Harris will be charged with three broad areas of concern at Emory: building community through existing programs on campus in academic affairs, student life and presidential commissions; working with academic units to transfer theory to practice in the Atlanta community; and creating meaningful opportunities for interaction on campus.

"Emory has identified five broad themes on which to build its future, and building community and engaging society is fundamental to the success of the institution," President Jim Wagner said. "Building community may begin with individuals, but it expands from there to encompass building community among health sciences and humanities, business and law, science and religion."

Emory already has most of the building blocks necessary to create a vibrant community, Lewis said, but true community requires more than having many different kinds of people in one place. "It's not just enough to have different faces on campus," he said. "It is our job to create safe, respectful places for meaningful engagement with one another."

"I was delighted when Provost Lewis offered me the appointment," Harris said. "The search process was so well managed and people I met were so supportive of the position, I knew immediately that Emory was the place for me."

Harris said that his interest in community and diversity began when he was a child.

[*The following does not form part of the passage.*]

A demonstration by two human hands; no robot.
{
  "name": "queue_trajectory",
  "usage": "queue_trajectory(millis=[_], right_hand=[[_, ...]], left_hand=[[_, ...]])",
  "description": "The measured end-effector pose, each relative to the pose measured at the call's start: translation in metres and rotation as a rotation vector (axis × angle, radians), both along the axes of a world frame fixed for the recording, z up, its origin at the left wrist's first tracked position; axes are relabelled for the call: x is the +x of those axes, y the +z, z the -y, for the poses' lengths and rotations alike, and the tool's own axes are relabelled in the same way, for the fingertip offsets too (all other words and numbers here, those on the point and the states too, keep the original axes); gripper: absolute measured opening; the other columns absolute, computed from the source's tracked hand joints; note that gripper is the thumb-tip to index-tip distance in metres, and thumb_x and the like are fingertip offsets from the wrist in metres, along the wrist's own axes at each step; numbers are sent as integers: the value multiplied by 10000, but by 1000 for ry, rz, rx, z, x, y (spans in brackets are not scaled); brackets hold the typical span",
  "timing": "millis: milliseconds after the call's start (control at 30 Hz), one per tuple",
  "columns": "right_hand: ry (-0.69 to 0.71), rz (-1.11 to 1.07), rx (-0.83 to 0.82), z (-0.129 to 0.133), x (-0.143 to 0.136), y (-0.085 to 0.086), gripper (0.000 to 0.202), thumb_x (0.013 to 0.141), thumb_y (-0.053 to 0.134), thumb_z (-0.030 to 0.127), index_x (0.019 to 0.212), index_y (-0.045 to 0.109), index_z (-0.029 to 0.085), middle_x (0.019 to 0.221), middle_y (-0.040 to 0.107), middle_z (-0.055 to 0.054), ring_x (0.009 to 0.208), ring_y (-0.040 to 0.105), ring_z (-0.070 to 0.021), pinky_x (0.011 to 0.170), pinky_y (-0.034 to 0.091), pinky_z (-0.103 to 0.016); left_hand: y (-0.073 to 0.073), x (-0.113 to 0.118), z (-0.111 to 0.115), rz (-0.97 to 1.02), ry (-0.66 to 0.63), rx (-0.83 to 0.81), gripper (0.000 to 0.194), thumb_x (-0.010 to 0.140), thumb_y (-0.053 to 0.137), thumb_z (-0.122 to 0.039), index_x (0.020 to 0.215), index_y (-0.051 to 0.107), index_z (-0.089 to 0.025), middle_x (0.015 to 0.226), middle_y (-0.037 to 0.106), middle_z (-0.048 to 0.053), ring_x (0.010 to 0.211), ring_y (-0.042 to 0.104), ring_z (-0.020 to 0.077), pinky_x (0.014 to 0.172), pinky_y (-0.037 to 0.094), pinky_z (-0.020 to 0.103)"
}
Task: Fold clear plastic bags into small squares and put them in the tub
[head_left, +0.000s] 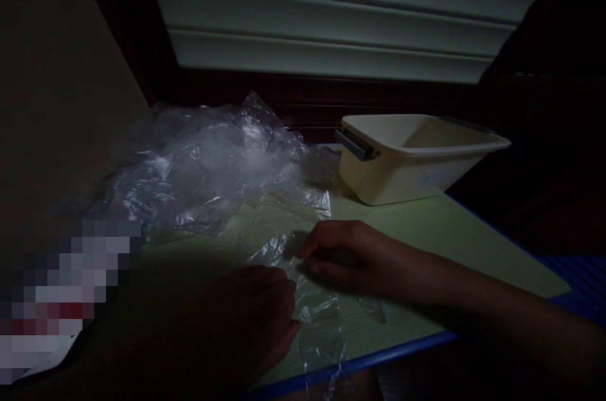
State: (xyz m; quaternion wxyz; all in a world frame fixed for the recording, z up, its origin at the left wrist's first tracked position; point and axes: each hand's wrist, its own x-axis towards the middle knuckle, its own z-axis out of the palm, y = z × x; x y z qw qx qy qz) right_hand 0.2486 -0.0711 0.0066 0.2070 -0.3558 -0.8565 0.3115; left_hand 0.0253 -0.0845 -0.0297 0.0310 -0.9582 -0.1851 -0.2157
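A clear plastic bag (319,309) lies crinkled on the pale green table (402,224) and hangs over its near edge. My left hand (260,319) is curled at the bag's left side, dark in shadow, and what its fingers hold is hidden. From the right, my right hand (348,256) reaches to the upper part of the bag, with its fingers bent and the fingertips close to the plastic. Whether it pinches the film is too dim to make out. Behind both hands a large heap of clear plastic bags (208,161) spreads over the back left.
A cream plastic bin (392,167) with dark handles stands at the table's back right. A blurred-out white item (61,306) is at the left. Behind the table are a dark frame and a slatted panel (331,22). Blue edging (407,347) runs along the table's near side.
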Motion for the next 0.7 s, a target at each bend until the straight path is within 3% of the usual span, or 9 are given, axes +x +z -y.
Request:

As part of a military family -- his father served in the Air Force for 28 years -- Harris moved frequently, attending 10 schools before graduating high school. His family lived in Scotland, England, Germany and many cities in the United States. Starting over each year -- meeting new teachers and friends -- had a profound impact on his view of the world.

Harris said he was often considered an enigma. He was a bit football player who loved writing short stories and poems. He wanted to be a writer, but also wanted to be of service to others.

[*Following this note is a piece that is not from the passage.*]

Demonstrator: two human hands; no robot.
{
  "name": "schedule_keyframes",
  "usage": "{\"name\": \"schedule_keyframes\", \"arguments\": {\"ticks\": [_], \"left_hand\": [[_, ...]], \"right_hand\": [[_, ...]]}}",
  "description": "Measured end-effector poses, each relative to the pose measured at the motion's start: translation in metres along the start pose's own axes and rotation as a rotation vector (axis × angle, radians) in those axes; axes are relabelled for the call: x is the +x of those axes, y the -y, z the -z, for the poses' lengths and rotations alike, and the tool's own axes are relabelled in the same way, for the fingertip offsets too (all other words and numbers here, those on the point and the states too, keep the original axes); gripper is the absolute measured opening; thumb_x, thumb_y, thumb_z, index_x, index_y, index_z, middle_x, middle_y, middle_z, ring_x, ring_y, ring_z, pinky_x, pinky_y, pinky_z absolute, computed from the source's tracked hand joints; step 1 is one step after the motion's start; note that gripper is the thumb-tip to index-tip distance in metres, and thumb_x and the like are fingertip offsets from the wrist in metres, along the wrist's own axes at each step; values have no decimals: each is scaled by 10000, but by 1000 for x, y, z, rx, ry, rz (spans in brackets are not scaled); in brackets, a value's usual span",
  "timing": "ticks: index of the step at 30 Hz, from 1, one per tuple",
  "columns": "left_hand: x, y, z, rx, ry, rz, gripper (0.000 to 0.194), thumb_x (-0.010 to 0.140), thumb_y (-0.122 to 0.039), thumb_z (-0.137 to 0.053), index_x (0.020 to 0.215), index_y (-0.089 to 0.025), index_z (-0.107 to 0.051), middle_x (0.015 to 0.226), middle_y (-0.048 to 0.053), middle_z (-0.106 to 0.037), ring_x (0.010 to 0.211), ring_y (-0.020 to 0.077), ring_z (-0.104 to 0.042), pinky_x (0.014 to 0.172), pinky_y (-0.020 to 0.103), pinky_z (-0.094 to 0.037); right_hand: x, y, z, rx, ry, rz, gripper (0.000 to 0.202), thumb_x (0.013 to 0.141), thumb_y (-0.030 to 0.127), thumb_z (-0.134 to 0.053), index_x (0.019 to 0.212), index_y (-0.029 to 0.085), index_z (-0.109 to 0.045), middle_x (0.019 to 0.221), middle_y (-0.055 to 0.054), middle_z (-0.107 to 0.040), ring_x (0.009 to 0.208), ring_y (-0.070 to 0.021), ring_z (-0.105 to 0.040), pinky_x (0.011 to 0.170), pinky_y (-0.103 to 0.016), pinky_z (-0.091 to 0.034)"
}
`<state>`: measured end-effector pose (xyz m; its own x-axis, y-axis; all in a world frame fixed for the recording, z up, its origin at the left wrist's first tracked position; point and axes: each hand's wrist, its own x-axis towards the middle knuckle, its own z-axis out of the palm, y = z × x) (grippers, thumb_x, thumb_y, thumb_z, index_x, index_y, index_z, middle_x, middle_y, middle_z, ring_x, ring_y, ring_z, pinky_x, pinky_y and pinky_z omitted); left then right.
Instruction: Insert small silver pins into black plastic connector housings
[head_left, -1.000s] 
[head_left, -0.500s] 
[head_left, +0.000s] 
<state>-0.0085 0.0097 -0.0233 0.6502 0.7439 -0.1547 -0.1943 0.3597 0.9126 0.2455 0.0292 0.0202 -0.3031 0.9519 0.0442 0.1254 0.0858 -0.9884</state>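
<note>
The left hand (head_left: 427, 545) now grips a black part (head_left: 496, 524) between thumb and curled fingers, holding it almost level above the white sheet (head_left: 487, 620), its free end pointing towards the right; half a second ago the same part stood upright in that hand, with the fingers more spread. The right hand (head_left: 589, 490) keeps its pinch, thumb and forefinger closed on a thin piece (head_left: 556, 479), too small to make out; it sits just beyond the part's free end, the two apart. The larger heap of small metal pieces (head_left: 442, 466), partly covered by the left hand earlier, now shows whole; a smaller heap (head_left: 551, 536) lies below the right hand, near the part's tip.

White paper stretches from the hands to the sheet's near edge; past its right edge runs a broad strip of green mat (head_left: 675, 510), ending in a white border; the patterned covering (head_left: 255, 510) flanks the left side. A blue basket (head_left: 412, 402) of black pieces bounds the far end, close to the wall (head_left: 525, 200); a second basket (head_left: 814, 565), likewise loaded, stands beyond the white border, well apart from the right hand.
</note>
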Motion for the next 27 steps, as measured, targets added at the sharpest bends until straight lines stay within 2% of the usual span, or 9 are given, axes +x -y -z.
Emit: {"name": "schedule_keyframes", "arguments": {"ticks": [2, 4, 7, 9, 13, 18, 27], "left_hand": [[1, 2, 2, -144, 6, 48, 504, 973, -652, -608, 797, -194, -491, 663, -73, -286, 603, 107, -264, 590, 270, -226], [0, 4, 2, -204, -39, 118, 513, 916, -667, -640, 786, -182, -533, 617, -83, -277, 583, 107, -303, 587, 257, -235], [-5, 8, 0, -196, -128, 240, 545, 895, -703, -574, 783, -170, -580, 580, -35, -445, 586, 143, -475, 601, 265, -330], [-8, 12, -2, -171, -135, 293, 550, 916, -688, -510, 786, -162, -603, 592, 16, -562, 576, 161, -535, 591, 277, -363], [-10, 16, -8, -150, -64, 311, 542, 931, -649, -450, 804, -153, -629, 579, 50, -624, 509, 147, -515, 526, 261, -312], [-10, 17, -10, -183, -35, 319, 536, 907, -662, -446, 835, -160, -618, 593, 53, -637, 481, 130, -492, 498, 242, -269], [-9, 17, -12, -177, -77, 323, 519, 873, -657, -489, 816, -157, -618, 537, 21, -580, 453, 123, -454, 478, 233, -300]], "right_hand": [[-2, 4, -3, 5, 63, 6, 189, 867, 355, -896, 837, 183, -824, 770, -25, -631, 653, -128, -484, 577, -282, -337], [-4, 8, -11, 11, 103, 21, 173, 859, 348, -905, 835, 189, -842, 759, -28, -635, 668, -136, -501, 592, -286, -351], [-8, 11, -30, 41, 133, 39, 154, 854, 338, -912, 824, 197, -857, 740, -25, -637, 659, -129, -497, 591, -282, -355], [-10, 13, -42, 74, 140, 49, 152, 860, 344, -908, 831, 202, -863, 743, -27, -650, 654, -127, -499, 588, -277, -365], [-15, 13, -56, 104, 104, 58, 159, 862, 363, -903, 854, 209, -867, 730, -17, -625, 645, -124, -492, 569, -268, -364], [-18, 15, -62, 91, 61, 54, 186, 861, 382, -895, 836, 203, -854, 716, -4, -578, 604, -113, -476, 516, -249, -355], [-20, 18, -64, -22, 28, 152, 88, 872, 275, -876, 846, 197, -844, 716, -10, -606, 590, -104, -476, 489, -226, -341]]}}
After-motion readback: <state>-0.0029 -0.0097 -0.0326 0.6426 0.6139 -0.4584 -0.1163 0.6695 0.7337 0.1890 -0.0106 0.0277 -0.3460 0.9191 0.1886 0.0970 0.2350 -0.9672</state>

"My first interest in community and diversity really began by being a kid and trying to figure out how the world is organized," Harris said. "I wondered what helped some people be very successful and what kept others from succeeding."

He earned an undergraduate degree in English from Dartmouth in Hanover, N.H., and a law degree from Vermont Law School in South Royalton. Before moving to Dartmouth in 1992, he worked with the Boston Human Rights Commission and with the New Hampshire Public Defender's office.

Harris began his tenure at Dartmouth in the Financial Aid Office, but after a year moved to the Office of Institutional Diversity and Equity, where he served in several capacities before being named director in 2001.

"Three things really impressed me about Ozzie," said Peter Barnes, vice president of human resources and co-chair of the search committee. "He is remarkably articulate about difficult topics. He is very approachable and is interested in different issues. And he is a leader in this field because of the depth of his experience and knowledge."

Harris was selected after a year-long process that involved defining the position and identifying a potential candidate pool. Scott Walker from the recruitment firm of Spencer Stuart helped the committee focus its search and interview process. Harris was selected from three finalists. An internal candidate, Nadine Kaslow, professor in the School of Medicine's Department of Psychiatry and Behavioral Sciences and chief psychologist at Grady, was one of the finalists but withdrew her nomination before the decision was made.

Rosemary Magee, Emory vice president and secretary and co-chair of the search committee, said, "We had a pool of extraordinarily strong candidates and the finalists were all excellent. They demonstrated an impressive depth of experience and commitment to higher education, as well as a dedication to building community."

Harris will be here in March. His wife, Mary, a clinical nurse, plans to move to Atlanta this summer with their son, Christian, a high school sophomore. The Harris' daughter, Hannah, is a student at the University of Wisconsin-Madison.